Jarv’s view from the couch: Part 1 (Sci-fi and Horror)
This is normally Droid’s territory, but work has been kicking my arse to such an extent that I have literally not watched a movie of any description for absolutely yonks. However, Lovefilm has stuffed a whole load of TV up on the On-Demand service, and I have been watching that. So, this will include a brief capsule review of everything I’ve seen in 2013. Many of these series I started and then abandoned for being either a) shit or b) too much for my lazy brain to deal with.
I’m not bothering with ratings for this lot, as I’ll be here all day. I will try to be clear though.
First up on my epic odyssey through the bowels of the silver screen is Geek favourite Battlestar Galactica:
This is a common theme of Xi’s: Nerds giving out utterly unmerited tongue baths to material that quite simply isn’t worthy of the fellatio. While we may disagree, there’s no doubting that he has a point.
We dished out a well-deserved beating to that giant pile of Dragon’s leavings Game of Thrones last year, and for some reason I still hadn’t learned my lesson about wasting time on drivel celebrated by the internet hordes.
Case in point? Battleshit Galactica. This “award winning” (hah), and much lauded remake of the cheesy 1970’s “classic”, gets more love than a Viagra-fueled Hef. And yet, for the life of me, I can’t see why. Telling the story of the Human v Cylon war (the first episode has humanity spectacularly wiped out on Caprica) and the exodus of the surviving people aboard the Galactica, this should be an absolute blast. Yet it isn’t.
On the plus side, the acting is quite good, with Katee Sackhoff doing her best as Starbuck (despite the hideously overwritten character, which I’ll come to in a minute), and James Callis decent as the sleazy weasel Gaius Baltar. However, this is where my positivity runs out (although I do admit to finding Tricia Helfer highly attractive as Number 6/ figment of Baltar’s wank fantasies).
The problem’s with Battlestar Galactica run thus: it’s hopelessly boring. Honestly, it’s staggeringly dull. The occasional episode (such as the last one I watched) throws in some space opera style pyrotechnics to keep the kids interested, but really, all in all it’s far too spread out. In the meantime, it feels as if practically every episode is a mind-numbing exercise in “find the cylon”. Whoever had the idea that Cylon’s can flawlessly impersonate humans needs dragging behind the shed and lobotomised with a 9mm. It’s a honking idea, and one that almost every single fucking episode deals with. I’m not stupid, and I understand that they’re trying to inject paranoia into proceedings, but the situation on board the Galactica is tense as hell without it. To make matters worse, the Cylon agents don’t necessarily know that they’re Cylon agents. Paranoia should be a seasoning in a big Sci-fi like this one, and less would definitely have been more, because I grew to hate the concept by the time they had the big show trial in Tigh me up, Tigh me down.

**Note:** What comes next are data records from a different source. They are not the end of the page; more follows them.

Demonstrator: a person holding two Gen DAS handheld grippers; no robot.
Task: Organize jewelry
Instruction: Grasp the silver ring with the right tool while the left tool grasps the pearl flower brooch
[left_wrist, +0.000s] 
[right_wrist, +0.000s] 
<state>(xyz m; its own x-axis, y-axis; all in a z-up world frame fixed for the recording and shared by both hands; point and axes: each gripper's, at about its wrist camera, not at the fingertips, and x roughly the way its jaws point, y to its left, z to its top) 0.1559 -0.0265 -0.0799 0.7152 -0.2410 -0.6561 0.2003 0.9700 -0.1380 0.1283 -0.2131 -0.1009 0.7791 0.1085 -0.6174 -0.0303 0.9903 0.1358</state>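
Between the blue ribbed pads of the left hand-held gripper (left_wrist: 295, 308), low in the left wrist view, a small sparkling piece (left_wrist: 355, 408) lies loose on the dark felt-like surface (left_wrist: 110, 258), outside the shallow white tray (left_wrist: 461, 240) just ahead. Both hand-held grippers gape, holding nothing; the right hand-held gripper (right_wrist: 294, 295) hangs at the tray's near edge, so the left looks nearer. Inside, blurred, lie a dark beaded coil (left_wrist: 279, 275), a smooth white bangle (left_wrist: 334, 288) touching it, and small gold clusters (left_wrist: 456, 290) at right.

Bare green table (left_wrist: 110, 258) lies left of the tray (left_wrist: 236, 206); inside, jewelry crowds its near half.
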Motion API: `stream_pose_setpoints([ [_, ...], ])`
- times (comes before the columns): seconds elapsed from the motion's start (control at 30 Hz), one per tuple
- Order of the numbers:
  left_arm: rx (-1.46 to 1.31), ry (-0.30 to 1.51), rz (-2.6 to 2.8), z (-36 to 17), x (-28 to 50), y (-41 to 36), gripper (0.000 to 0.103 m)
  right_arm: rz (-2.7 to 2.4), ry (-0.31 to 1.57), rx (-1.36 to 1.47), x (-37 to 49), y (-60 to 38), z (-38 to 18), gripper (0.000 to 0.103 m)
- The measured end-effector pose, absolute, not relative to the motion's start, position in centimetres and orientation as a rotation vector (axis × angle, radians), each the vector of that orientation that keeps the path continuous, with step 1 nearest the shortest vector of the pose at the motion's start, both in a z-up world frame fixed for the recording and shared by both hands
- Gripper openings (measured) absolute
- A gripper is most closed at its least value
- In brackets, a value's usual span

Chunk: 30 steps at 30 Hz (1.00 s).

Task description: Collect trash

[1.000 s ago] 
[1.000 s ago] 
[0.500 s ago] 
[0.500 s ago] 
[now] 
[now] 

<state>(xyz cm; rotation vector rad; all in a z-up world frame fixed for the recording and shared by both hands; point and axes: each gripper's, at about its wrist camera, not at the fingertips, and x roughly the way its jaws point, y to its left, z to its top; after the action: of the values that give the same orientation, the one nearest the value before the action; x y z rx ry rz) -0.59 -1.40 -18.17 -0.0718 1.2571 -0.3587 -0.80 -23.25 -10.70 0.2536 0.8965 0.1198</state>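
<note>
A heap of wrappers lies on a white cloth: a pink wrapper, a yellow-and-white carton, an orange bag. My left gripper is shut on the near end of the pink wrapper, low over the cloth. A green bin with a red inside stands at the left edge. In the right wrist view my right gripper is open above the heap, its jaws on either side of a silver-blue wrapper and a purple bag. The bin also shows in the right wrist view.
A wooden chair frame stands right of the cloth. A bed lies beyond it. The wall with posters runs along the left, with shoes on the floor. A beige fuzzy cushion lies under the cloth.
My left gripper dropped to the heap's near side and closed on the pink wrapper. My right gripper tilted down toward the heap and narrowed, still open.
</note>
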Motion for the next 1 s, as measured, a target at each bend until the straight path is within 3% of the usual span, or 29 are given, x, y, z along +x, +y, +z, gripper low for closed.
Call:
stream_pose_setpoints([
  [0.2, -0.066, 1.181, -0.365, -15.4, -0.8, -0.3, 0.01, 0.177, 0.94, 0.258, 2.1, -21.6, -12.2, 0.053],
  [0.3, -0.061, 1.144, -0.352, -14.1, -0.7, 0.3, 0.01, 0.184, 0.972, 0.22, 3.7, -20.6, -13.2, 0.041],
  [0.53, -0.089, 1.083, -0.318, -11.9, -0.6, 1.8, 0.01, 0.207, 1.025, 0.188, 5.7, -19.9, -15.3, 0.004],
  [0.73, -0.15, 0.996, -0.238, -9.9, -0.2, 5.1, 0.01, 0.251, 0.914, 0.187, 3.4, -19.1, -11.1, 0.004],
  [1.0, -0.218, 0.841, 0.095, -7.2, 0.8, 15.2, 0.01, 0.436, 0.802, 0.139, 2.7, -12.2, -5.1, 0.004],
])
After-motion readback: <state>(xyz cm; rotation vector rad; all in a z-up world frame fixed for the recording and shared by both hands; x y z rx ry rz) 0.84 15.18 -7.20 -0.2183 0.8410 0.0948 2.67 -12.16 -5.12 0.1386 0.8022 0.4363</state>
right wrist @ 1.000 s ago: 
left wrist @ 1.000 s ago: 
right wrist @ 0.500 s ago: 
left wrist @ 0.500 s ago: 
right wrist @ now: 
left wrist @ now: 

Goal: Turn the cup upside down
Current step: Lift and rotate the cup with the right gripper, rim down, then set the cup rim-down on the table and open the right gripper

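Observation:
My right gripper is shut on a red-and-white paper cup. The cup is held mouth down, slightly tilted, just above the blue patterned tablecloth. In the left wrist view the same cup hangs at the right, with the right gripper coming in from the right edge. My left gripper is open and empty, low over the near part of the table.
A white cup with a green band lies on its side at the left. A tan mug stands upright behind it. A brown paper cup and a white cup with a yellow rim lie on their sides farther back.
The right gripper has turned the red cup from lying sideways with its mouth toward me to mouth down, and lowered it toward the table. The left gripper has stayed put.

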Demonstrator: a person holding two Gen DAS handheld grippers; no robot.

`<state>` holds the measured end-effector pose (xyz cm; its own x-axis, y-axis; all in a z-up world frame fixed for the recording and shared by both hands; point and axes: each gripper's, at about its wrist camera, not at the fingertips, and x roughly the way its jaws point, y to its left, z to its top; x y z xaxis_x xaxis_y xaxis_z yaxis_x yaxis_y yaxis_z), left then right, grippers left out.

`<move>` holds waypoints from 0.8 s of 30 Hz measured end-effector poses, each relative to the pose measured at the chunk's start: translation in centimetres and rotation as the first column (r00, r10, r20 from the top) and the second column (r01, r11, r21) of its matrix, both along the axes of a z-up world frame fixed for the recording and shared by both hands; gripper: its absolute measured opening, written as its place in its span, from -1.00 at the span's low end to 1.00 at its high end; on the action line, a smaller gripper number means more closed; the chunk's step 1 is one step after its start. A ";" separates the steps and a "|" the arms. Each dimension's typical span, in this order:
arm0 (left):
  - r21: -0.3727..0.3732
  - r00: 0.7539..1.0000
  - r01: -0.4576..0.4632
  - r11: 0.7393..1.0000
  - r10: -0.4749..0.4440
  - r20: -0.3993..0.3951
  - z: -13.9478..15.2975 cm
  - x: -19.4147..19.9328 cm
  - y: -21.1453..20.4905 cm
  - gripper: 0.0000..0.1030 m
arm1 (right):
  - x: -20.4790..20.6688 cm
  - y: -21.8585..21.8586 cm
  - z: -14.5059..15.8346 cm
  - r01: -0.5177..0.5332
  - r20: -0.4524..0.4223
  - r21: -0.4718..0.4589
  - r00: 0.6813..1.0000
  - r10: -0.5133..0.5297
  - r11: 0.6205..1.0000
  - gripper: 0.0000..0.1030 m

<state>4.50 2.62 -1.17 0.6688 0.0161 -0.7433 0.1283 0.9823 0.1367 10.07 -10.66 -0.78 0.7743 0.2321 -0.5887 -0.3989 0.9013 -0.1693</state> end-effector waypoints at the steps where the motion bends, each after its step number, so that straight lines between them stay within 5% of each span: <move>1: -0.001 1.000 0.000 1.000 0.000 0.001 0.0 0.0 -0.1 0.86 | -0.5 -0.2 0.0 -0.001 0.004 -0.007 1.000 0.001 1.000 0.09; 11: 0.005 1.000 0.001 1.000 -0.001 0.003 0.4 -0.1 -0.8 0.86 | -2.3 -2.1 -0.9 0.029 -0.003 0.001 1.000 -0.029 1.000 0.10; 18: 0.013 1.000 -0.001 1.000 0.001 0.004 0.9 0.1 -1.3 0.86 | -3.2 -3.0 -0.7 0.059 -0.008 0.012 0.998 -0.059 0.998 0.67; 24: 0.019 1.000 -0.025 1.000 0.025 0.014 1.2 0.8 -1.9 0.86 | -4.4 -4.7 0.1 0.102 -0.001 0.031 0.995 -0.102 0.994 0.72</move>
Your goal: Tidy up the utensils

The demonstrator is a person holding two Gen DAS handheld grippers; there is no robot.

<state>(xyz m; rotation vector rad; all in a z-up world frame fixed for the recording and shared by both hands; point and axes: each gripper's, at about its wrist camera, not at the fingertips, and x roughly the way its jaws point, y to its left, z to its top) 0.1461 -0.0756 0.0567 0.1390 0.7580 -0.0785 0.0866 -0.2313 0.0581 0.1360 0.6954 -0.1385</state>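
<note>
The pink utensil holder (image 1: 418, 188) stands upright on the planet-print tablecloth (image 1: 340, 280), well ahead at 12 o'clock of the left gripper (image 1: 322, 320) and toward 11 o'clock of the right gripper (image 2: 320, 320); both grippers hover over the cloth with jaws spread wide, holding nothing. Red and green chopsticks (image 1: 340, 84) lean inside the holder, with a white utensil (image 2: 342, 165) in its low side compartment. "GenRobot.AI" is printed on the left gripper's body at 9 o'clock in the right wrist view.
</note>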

Secondly, the character writing is frankly shit. Case in point: Starbuck. Not only is Starbuck the best pilot in the history of humanity, but also the best sniper, the best mechanic, the best interrogator of pretend humans, can drink everyone under the table, is a raging nympho, and could out-punch Tyson. It’s just utterly absurd that she’s this overpowered. As such, almost each episode has a “shit we need such and such, oh let’s call Starbuck in” moment. Honestly, it gets fucking ridiculous really early on “reactor needs fixing? Call in Starbuck”; “Someone needs to fly a Cylon jet? Call in Starbuck”; “We need to plan an attack on a Cylon base? Call in Starbuck”; “I’m stuck with this Rubik’s cube? Call in Starbuck”. She becomes the focus of episode after episode- to the absolute detriment of both the character and the series.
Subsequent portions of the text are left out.